The BLS report details how “intentional injury rate by another person for employees working at private hospitals in 2017 was five times the national rate of all other private industries. The rate was seven times the national rate in New Jersey, and eight times in New York. The national rate was roughly two injuries per 10,000 full-time workers for all private industries.” According to anecdotal reports told to this author on the picket line and by friends in health care in the New England and Tri-State area, violence and instability in nursing has increased significantly during the COVID pandemic.

The types of workplace dangers experienced by nurses is important to understand the gender dynamics of the job. They include regular physical assault, sexual harassment, and intense racism, again from both patients and management. All of these are exacerbated by perpetual funding cuts, which leave nurses and other care providers without safety measures such as reporting systems and security personnel.

There is also the factor of exhaustion from long and draining shifts—on top of forced overtime—which are required to take care of more patients than is either legally or physically safe. This was a common story that workers told us at the Mt. Sinai picket line. At the same time, because so many health-care workers are mothers in “traditional” family structures, they are also responsible for additional work in their homes.

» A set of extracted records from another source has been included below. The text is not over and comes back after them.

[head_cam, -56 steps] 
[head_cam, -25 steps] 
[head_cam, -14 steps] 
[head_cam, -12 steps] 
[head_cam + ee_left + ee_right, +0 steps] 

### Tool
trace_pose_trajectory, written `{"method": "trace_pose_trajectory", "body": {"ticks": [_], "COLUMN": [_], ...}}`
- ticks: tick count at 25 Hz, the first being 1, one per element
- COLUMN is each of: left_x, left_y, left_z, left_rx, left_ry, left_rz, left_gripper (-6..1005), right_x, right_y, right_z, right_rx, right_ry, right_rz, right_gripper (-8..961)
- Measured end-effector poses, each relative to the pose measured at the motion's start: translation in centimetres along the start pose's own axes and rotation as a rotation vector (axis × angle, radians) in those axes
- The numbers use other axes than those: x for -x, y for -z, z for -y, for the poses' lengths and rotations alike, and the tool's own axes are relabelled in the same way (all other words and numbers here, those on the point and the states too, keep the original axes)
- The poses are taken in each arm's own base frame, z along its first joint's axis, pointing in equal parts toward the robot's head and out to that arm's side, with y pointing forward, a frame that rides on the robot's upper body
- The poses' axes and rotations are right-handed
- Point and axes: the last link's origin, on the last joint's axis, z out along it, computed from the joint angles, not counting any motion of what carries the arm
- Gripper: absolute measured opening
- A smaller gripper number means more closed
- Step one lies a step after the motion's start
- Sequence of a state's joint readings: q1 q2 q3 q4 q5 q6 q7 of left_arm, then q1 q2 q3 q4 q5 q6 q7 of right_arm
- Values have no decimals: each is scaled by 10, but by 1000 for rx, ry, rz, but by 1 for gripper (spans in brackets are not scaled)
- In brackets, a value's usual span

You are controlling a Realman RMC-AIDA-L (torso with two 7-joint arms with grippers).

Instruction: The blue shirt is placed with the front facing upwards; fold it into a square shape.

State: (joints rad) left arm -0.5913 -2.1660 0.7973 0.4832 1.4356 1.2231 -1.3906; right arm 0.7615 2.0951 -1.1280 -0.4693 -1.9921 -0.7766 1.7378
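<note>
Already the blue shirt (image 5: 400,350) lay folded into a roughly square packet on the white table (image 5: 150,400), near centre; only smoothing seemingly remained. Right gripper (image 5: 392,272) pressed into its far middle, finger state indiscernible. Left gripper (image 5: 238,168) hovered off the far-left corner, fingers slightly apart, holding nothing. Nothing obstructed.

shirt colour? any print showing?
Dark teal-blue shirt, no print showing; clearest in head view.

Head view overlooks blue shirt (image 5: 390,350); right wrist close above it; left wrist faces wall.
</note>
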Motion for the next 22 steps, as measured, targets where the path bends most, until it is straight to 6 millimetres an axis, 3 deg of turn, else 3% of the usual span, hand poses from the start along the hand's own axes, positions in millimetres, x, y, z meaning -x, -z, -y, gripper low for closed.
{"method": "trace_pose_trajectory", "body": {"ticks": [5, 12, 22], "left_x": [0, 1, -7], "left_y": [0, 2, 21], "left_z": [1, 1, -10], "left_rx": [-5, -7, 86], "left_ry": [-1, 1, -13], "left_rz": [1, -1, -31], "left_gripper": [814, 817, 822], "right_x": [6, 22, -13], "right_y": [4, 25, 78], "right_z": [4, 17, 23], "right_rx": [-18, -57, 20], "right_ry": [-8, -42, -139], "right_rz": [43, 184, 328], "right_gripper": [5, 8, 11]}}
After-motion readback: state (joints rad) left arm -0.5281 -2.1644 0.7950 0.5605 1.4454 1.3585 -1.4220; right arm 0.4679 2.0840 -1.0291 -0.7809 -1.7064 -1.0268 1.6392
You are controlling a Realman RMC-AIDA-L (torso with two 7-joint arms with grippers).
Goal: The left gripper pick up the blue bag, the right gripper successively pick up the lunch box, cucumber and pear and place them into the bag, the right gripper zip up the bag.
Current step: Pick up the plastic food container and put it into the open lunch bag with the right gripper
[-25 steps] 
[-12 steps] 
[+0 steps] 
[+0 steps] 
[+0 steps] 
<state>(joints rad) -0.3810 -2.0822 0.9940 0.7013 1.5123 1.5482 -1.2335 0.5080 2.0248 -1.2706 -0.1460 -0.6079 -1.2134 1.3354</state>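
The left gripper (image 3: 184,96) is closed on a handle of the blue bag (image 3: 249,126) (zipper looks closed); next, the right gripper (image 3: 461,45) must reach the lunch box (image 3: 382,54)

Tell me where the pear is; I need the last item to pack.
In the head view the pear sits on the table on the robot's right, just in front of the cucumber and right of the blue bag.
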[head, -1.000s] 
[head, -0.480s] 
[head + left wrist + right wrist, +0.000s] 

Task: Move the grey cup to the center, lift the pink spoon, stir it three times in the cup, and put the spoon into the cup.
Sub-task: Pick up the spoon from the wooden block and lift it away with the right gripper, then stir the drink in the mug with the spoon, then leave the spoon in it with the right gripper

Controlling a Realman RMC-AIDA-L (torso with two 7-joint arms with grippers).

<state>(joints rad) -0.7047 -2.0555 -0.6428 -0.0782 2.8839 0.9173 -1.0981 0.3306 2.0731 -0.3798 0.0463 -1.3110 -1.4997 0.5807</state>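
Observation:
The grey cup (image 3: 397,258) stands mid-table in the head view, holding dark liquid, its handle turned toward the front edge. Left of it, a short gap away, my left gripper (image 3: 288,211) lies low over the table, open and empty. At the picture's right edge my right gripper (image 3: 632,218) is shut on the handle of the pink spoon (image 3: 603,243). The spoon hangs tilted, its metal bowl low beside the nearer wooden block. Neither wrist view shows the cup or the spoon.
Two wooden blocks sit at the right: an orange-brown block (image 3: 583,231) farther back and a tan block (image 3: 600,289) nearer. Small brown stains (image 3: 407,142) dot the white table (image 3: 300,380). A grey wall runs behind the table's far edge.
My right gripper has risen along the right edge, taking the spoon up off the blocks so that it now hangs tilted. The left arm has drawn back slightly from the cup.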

Healthcare strikes growing

The years since the 2019 NYSNA contract fight have seen a massive increase in health-care worker organizing and fightbacks. Health-care workers all over the world have faced some of the worst conditions through the pandemic, with very little in the way of compensation. They have also faced major attacks on their working conditions, including attempts by the bosses at automation and introducing two-tier.

At the same time, some of the most important labor campaigns over this same period have been in hospitals and medical systems. These include the massive one-day strike at Kaiser Permanente in California, the historic St. Vincent’s Hospital strike in Worcester, Mass., the Sunrise group home strikes in Connecticut, and a successful unionization campaign at Mission Hospital in Asheville, N.C. The latter gave rise to the first nurses’ union in the state and ultimately won meaningful pay raises in an industry and region where local capitalists pride themselves on their particular strength in union-busting.

Without extending and deepening these fighting organizations, conditions in hospitals and other health-care workplaces will continue to deteriorate for both workers and patients. More examples of nurses, technicians, and all parts of medical and facilities staff are necessary to show the power and potential that the working class has in making basic health care a safe, enjoyable, and quality experience in the United States. Ultimately, as long as capitalists control these industries, costs will go up while “savings,” made through understaffing, lines the pockets of the big bosses.

Picketing will continue from 7 a.m. to 7 p.m. every day until agreements are reached at:  Montefiore Moses, 11 E. 210th St., Bronx; Montefiore Weiler, 1825 Eastchester Rd., Bronx; Montefiore Hutch, 1250 Waters Pl., Bronx; Mount Sinai Hospital, 1 Gustave Levy Pl., Madison Ave. & 99th St., Manhattan.